TASK ITEM. From first line to last, copy the listing exactly and omit its pictures.

===== SUPPLIED DATA

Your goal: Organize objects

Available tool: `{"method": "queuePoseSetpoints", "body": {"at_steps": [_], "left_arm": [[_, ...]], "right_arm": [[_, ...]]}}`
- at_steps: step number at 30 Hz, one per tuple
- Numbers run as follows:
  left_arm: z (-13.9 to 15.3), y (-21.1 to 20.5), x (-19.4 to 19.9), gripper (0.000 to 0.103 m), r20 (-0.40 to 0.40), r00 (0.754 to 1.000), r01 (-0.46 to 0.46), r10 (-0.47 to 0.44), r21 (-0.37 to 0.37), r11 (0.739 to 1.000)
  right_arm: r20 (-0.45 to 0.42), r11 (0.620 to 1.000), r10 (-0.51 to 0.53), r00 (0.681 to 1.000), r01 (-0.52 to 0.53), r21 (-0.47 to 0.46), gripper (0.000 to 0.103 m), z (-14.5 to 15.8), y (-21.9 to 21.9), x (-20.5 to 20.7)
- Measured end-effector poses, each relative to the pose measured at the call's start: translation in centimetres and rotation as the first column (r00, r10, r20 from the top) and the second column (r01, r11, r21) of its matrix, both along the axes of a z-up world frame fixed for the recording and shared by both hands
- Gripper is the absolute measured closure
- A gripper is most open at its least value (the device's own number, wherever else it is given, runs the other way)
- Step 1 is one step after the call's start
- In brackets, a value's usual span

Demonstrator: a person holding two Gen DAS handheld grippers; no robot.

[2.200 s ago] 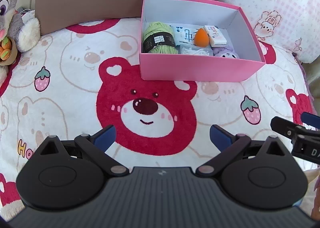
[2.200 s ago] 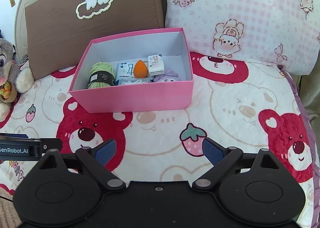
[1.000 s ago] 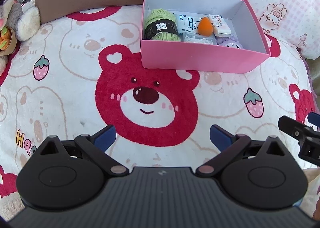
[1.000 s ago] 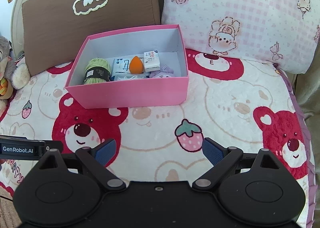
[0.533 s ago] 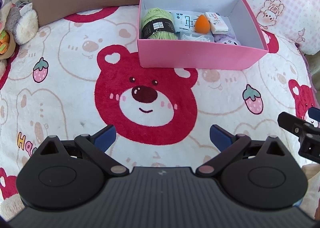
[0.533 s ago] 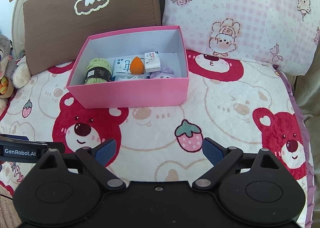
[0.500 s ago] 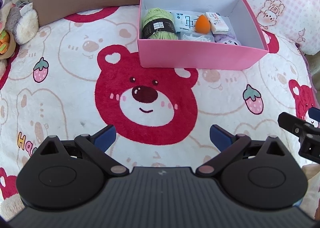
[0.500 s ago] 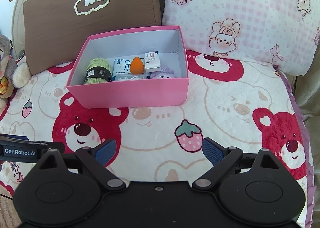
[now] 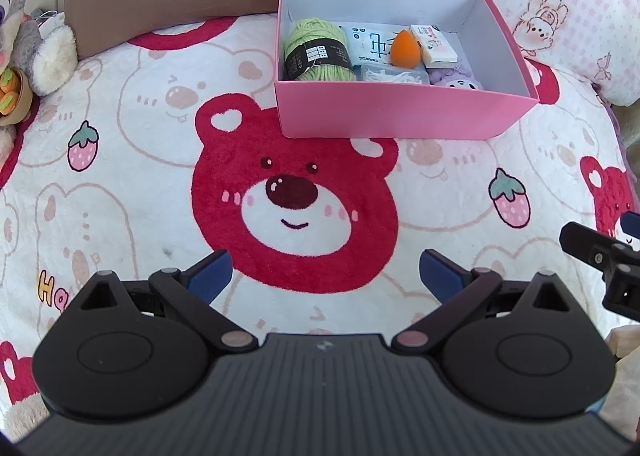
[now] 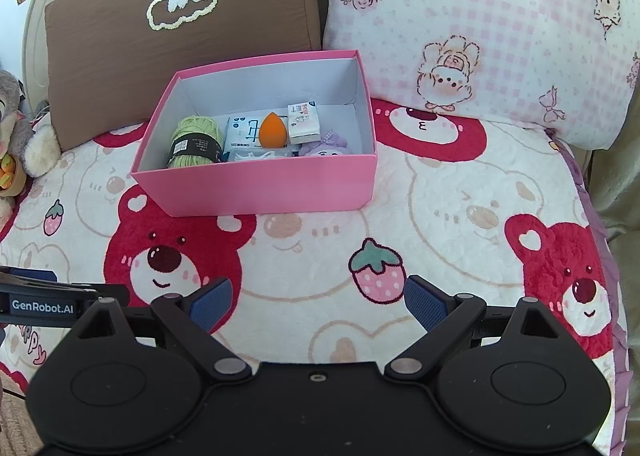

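two grippers hang over the bear-print blanket (image 9: 120, 159), well short of the pink box (image 10: 256, 179), and neither carries anything. the left gripper (image 9: 325, 270) has its blue-padded fingers (image 9: 210, 270) spread wide with only the red bear face showing between them. the right gripper (image 10: 318, 298) is likewise spread apart and empty, its pads framing a printed strawberry; its black side also pokes in at the right edge of the left wrist view.

the pink box sits on the blanket toward the pillows, lid off, white inside. along its left wall lies a green yarn skein (image 9: 318, 51) with a black label band. beside that is a white packet (image 9: 370, 43) with blue print, and an orange teardrop sponge (image 10: 273, 130) rests on it. a small white carton (image 9: 434, 45) lies just right of the sponge. against the near wall are a clear bag with something white in it (image 9: 394, 75) and a lilac plush toy (image 10: 326, 145).

behind the box stand a brown pillow (image 10: 180, 15) and a pink checked pillow (image 10: 480, 27). a grey stuffed rabbit (image 9: 24, 23) sits at the far left edge.
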State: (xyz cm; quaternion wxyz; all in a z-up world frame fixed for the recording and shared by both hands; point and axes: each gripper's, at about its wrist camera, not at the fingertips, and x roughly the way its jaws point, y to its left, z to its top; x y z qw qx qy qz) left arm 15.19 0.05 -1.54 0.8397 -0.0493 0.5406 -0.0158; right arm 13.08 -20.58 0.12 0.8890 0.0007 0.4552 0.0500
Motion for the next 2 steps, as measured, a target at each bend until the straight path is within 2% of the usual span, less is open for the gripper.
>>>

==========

ANSWER SPACE.
Your goal: Organize objects

Available tool: `{"method": "queuePoseSetpoints", "body": {"at_steps": [_], "left_arm": [[_, ...]], "right_arm": [[_, ...]]}}`
- at_steps: step number at 30 Hz, one per tuple
- Numbers run as follows:
  left_arm: z (-13.9 to 15.3), y (-21.1 to 20.5), x (-19.4 to 19.9), gripper (0.000 to 0.103 m), r20 (-0.40 to 0.40), r00 (0.754 to 1.000), r01 (-0.46 to 0.46), r10 (-0.47 to 0.44), r21 (-0.37 to 0.37), r11 (0.739 to 1.000)
  right_arm: r20 (-0.45 to 0.42), r11 (0.620 to 1.000), r10 (-0.51 to 0.53), r00 (0.681 to 1.000), r01 (-0.52 to 0.53), r21 (-0.47 to 0.46), gripper (0.000 to 0.103 m), z (-14.5 to 15.8), y (-21.9 to 21.9), x (-20.5 to 20.7)
- Measured end-effector poses, each relative to the pose measured at the call's start: translation in centimetres and rotation as the first column (r00, r10, r20 from the top) and the second column (r01, r11, r21) of its matrix, both along the axes of a z-up world frame fixed for the recording and shared by both hands
- Gripper is the absolute measured closure
- A gripper is most open at its least value (the device's own number, wherever else it is given, runs the other way)
- Step 1 is one step after the call's start
- In brackets, a value's usual span

Demonstrator: a person holding two Gen DAS handheld grippers; no robot.

[2.200 s ago] 
[2.200 s ago] 
[1.000 s ago] 
[1.000 s ago] 
[0.533 s ago] 
[0.533 s ago] 
[0.500 s ago] 
[0.500 s ago] 
[now] 
[now] 

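two grippers hang over the bear-print blanket (image 9: 120, 159), well short of the pink box (image 10: 256, 179), and neither carries anything. the left gripper (image 9: 325, 270) has its blue-padded fingers (image 9: 210, 270) spread wide with only the red bear face showing between them. the right gripper (image 10: 318, 298) is likewise spread apart and empty, its pads framing a printed strawberry; its black side also pokes in at the right edge of the left wrist view.

the pink box sits on the blanket toward the pillows, lid off, white inside. along its left wall lies a green yarn skein (image 9: 318, 51) with a black label band. beside that is a white packet (image 9: 370, 43) with blue print, and an orange teardrop sponge (image 10: 273, 130) rests on it. a small white carton (image 9: 434, 45) lies just right of the sponge. against the near wall are a clear bag with something white in it (image 9: 394, 75) and a lilac plush toy (image 10: 326, 145).

behind the box stand a brown pillow (image 10: 180, 15) and a pink checked pillow (image 10: 480, 27). a grey stuffed rabbit (image 9: 24, 23) sits at the far left edge.
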State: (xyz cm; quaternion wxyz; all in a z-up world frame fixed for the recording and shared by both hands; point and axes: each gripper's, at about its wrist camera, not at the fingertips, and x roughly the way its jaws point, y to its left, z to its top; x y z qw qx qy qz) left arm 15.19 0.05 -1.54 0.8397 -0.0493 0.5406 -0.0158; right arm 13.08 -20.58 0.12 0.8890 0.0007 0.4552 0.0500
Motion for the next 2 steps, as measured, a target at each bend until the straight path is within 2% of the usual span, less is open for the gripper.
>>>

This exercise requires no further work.